-- TASK GOAL --
Your answer should be every line below that includes the word "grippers".

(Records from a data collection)
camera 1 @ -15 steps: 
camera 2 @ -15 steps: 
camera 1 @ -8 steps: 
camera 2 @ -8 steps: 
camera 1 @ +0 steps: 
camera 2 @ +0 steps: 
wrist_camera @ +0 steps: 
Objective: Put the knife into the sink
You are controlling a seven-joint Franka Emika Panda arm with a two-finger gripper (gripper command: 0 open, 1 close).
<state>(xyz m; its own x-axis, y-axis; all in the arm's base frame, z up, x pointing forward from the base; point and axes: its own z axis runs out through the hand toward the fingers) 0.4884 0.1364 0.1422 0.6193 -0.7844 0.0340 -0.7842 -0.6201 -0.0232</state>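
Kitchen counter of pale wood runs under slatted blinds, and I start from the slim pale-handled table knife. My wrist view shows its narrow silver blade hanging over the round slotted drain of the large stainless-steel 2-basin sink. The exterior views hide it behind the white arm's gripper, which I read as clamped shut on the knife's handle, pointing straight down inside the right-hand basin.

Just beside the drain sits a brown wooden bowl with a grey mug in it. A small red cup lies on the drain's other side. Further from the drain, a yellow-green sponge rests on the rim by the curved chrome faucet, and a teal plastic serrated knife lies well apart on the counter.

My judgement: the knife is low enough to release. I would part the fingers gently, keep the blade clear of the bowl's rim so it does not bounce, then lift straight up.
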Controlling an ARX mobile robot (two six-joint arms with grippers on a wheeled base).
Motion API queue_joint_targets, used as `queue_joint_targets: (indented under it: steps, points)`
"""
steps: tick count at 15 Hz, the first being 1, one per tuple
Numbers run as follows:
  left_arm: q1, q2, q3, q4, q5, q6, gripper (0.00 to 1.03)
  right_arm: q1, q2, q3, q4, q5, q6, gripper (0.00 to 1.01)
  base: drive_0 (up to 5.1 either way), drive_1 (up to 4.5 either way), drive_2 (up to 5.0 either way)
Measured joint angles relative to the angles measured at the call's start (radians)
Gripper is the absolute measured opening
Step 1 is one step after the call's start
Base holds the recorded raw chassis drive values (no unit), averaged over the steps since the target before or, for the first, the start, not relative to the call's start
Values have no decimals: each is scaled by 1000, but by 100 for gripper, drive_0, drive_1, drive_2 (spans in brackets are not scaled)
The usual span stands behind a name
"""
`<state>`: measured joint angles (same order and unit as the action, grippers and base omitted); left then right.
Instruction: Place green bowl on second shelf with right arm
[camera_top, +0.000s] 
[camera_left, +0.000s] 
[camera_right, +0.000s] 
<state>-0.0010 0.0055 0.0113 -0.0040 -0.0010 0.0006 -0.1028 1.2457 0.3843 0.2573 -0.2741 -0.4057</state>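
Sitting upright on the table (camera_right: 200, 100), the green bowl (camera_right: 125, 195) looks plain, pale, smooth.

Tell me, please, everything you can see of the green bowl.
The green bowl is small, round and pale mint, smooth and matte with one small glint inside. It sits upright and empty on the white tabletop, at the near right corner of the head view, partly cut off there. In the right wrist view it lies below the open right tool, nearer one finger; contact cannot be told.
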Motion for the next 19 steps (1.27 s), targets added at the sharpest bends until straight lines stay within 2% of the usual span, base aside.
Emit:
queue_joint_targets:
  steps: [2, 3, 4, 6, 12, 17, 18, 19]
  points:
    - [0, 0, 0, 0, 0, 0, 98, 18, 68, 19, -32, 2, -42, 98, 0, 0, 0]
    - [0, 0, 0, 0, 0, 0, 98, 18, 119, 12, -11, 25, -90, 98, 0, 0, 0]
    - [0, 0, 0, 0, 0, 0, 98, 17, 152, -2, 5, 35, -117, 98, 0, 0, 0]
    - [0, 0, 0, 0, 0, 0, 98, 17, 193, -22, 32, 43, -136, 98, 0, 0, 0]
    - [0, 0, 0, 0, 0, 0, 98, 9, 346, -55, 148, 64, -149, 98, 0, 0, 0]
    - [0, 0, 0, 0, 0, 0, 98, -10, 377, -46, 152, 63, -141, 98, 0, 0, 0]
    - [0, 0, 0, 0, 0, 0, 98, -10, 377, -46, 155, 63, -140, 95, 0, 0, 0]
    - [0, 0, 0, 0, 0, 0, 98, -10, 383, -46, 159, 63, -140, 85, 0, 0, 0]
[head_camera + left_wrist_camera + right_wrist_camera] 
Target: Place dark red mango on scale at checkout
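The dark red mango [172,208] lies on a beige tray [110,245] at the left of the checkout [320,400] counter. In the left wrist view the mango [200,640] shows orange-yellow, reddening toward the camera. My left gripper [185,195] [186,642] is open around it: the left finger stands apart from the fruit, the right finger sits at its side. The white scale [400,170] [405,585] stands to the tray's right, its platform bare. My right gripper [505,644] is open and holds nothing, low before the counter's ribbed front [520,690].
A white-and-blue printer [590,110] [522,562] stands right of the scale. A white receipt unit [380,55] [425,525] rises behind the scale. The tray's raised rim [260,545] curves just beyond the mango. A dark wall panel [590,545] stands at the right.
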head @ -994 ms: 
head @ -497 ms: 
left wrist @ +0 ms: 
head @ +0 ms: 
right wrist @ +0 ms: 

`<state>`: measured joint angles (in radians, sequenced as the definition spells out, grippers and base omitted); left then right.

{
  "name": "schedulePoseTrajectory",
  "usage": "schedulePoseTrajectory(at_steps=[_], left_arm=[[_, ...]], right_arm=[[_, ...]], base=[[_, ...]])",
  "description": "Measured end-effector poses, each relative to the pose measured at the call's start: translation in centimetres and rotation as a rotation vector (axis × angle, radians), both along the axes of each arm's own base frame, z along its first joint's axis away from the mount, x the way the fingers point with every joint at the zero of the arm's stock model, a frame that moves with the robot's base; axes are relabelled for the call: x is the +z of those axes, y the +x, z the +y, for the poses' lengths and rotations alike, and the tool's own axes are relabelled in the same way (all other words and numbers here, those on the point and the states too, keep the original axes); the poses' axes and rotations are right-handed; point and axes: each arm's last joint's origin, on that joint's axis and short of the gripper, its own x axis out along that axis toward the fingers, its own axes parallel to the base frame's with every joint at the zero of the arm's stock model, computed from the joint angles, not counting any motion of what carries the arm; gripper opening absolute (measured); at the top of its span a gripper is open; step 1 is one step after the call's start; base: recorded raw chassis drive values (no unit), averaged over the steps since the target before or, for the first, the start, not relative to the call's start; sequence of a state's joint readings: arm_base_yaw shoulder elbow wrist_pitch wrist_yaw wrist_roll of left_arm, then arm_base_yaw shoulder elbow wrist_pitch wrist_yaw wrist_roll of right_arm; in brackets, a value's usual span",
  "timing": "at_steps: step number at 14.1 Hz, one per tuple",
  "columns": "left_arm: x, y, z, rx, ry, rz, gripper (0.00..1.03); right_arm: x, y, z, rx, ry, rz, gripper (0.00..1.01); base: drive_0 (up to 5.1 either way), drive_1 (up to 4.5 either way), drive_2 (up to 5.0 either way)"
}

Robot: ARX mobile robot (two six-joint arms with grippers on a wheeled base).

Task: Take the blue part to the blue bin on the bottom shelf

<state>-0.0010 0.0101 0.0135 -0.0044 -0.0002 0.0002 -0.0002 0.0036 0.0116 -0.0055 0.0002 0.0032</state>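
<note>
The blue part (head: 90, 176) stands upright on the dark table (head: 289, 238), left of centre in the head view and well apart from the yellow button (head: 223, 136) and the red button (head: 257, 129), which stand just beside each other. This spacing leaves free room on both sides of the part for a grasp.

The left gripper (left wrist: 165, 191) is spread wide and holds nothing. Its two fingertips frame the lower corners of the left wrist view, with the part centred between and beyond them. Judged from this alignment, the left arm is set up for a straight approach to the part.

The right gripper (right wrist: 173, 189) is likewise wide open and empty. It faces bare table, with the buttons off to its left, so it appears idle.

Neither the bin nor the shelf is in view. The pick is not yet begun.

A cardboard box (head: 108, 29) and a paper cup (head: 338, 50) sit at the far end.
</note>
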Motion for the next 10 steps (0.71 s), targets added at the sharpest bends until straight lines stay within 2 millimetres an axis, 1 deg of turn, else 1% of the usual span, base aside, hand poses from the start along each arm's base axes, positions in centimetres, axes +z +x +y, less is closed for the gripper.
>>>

-- ANSWER FOR THE TASK --
Controlling an ARX mobile robot (two six-joint arms with grippers on a wheeled base).
`<state>`: measured joint angles (same order and unit as the action, grippers and base omitted); left then right.
`<state>`: measured joint angles (in radians, sequenced as the definition spells out, grippers and base omitted); left then right.
Robot: ARX mobile robot (two six-joint arms with grippers on a wheeled base).

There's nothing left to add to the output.